All corporations, regardless of their size or industry, inherently manage varying levels of risk. Successful organizations are adept at managing supply chain, market, legal, operational and financial risk using various management tools and models. Many organizations, however, overlook the need to manage reputation risk, which can prove just as – or even more – costly to rectify if compromised.
Business reputations are vulnerable to unsavory business practices, discriminatory hiring and identity/data breaches that weaken customers’ trust in an organization or brand. A damaged reputation can cost an organization in terms of decreased brand value; low share price; lost customers, partners and strategic relationships; and difficulty recruiting and keeping top-notch employees. Simply put, losing your reputation translates into huge economic losses. Recovery can take years; some businesses never recover e.g. Arthur Anderson.
Reputational risk as it pertains to security breaches, whether from mishandling of sensitive customer information, phishing and pharming attacks or non-compliance with regulations is a growing concern for corporate boards and their investors. Corporations, and their financial institutions, need to understand that they can and must manage reputational risk in much the same way that they manage other types of risk – through sound strategies, modeling, business intelligence and technology.
The Value of Reputation
In a Financial Times article titled “The Challenge of Protecting Reputation,” Professor Paul A. Argenti of the Tuck School of Business at Dartmouth College asks, “Why is it so easy for executives to think about and plan for financial risks, but still so hard for them to understand that intangible risks to an organization’s reputation are far more likely to destroy shareholder value?”
Reputation is all about perception.
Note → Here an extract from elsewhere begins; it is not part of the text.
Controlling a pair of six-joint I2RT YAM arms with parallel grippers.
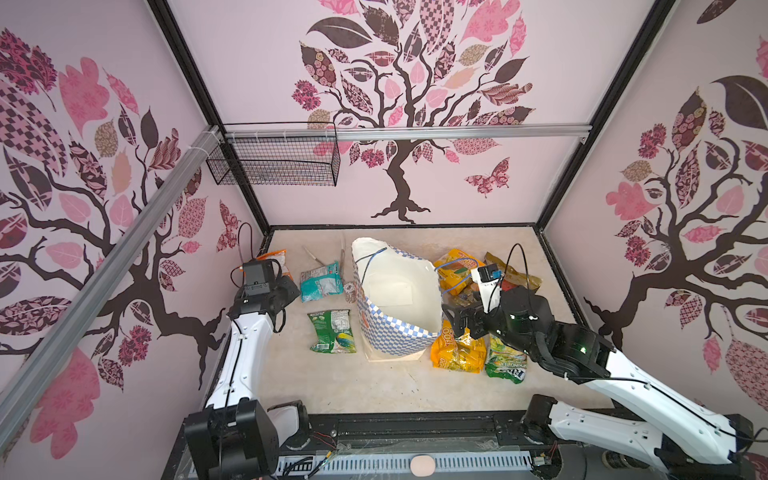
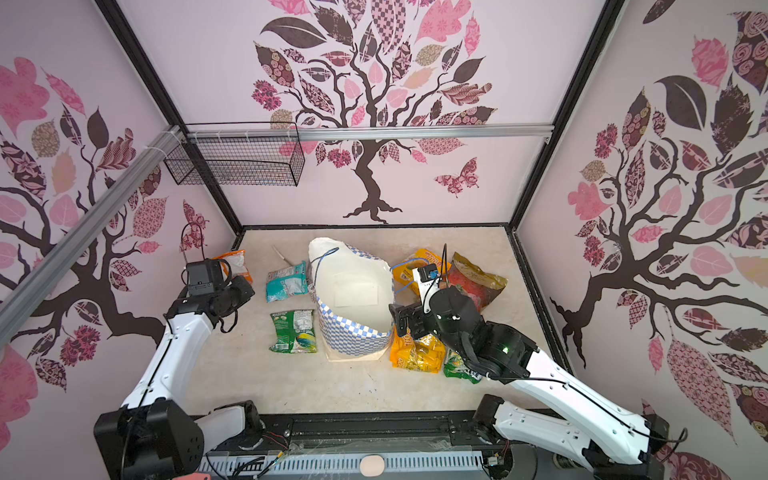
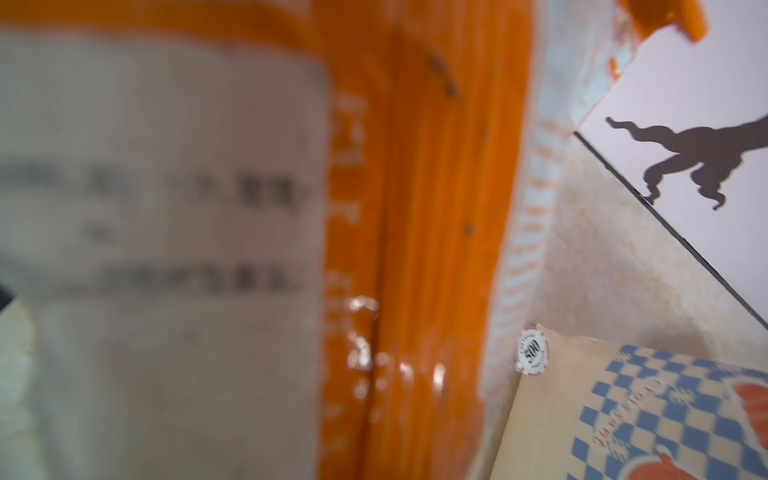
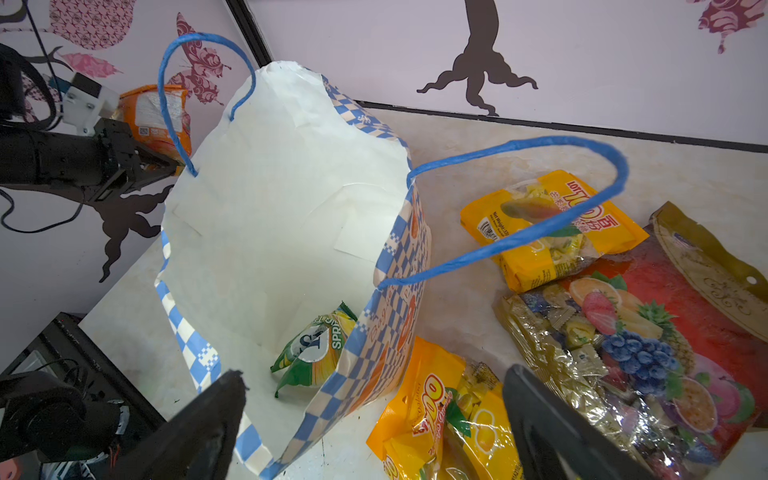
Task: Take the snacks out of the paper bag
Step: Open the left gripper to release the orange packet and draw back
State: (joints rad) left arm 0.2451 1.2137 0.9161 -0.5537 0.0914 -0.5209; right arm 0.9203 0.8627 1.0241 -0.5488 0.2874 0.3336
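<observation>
the paper bag (image 1: 390,332) stands upright in the middle of the desk (image 1: 374,386) with its mouth open. one snack is left in it: a green packet (image 4: 318,353) slumped on the bag's floor, leaning against the checked wall nearest the right arm. neither top view shows it, because that wall hides it.

the right end effector (image 4: 376,376) hangs just outside the rim on that same side. its fingers are spread wide and empty, and the bag's nearest corner shows between them. from there the packet lies down and slightly ahead, close inside the wall, with its long axis tilted up along the paper. the right arm is plainly the nearer one.

the left end effector (image 4: 168,164) is beyond the bag's far side, pressed together on an orange packet (image 4: 156,112) held up near the side wall.

the coming move, i'd judge, is a shift inward over the mouth, then a straight drop. the near blue cord handle (image 4: 540,199) droops outward, clear of that path.
</observation>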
A reputation is tenuous. Reputation is also thought to be difficult to quantify. However, organizations that have seen their good reputations dissolve, and have worked to repair them, can attest to the high cost of restoring a reputation…or, at the very least, restoring the business lost as the result of a single data breach.
The Ponemon Institute, an organization that studies privacy and information management, recently reported that the cost of recovering from a single data breach now averages $6.3 million. That figure represents an increase of 31% since 2006 and a nearly 90% increase since 2005. Two-thirds of that cost is spent recovering business that’s lost after a breach, a cost that has risen 30% since last year. There is no question that it’s getting more expensive to replace customers lost as a result of security breaches.
Breaches by third parties-outsourcers – or members of a company’s supply chain – were the second biggest cause of security compromises and are more expensive, according to the report. Companies spent an average of $231 per lost record on third-party breaches compared to $171 per lost record in 2006.
Tales of the following companies represent nightmare scenarios that would keep any C-level executive up at night:
Retailer TJX Cos. announced that it will spend $256 million responding to the company’s data breach that compromised up to 100 million accounts. The payments, announced in 2007, include financial settlements to Visa International Inc., banks and customers – as well as costs associated with upgrading the company’s information protection processes and technologies.
American International Group (AIG) received a backlash from the financial community amid reports of suspect accounting and business practices. “AIG, one of the largest insurers in the world, has been rocked…by multiple investigations into its accounting. The company’s shares are down more than 16% since it disclosed inquiries by New York Attorney General Elliot Spitzer and the Securities and Exchange Commission on February 14,” Reported CBS MarketWatch on July 8, 2005.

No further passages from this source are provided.